TASK: Search the listing below for "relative". Copy each matching line.
INFORMATION SHOWN Block Start
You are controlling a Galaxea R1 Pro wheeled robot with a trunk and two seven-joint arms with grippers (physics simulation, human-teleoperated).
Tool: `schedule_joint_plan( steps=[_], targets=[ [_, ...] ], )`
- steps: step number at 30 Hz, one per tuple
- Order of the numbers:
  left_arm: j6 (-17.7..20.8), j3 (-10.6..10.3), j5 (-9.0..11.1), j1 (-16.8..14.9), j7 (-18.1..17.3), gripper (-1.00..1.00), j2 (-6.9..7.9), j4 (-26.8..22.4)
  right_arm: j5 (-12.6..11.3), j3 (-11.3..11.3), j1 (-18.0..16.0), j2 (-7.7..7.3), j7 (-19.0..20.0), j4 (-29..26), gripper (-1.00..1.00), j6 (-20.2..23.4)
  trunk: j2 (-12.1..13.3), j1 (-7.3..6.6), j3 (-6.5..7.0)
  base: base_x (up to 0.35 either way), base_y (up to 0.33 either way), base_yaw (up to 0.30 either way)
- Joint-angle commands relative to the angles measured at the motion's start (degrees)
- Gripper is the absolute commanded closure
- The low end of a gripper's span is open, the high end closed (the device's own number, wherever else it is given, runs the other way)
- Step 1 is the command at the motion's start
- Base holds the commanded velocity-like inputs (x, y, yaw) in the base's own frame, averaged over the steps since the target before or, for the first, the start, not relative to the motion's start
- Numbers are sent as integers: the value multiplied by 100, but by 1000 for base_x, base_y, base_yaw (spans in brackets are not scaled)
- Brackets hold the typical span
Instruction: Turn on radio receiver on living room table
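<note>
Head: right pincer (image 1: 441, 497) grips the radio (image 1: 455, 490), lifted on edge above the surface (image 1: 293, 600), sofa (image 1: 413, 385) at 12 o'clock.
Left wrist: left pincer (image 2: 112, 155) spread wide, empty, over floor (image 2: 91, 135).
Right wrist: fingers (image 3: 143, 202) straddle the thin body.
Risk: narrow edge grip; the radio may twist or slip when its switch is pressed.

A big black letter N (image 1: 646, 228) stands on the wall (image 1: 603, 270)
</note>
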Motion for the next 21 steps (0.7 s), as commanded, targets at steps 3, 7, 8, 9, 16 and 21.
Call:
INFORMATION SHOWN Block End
YOUR SOLUTION:
- Joint-angle commands relative to the angles measured at the motion's start (degrees)
- Base holds the commanded velocity-like inputs (x, y, yaw) in the base's own frame, averaged over the steps since the target before or, for the first, the start, not relative to the motion's start

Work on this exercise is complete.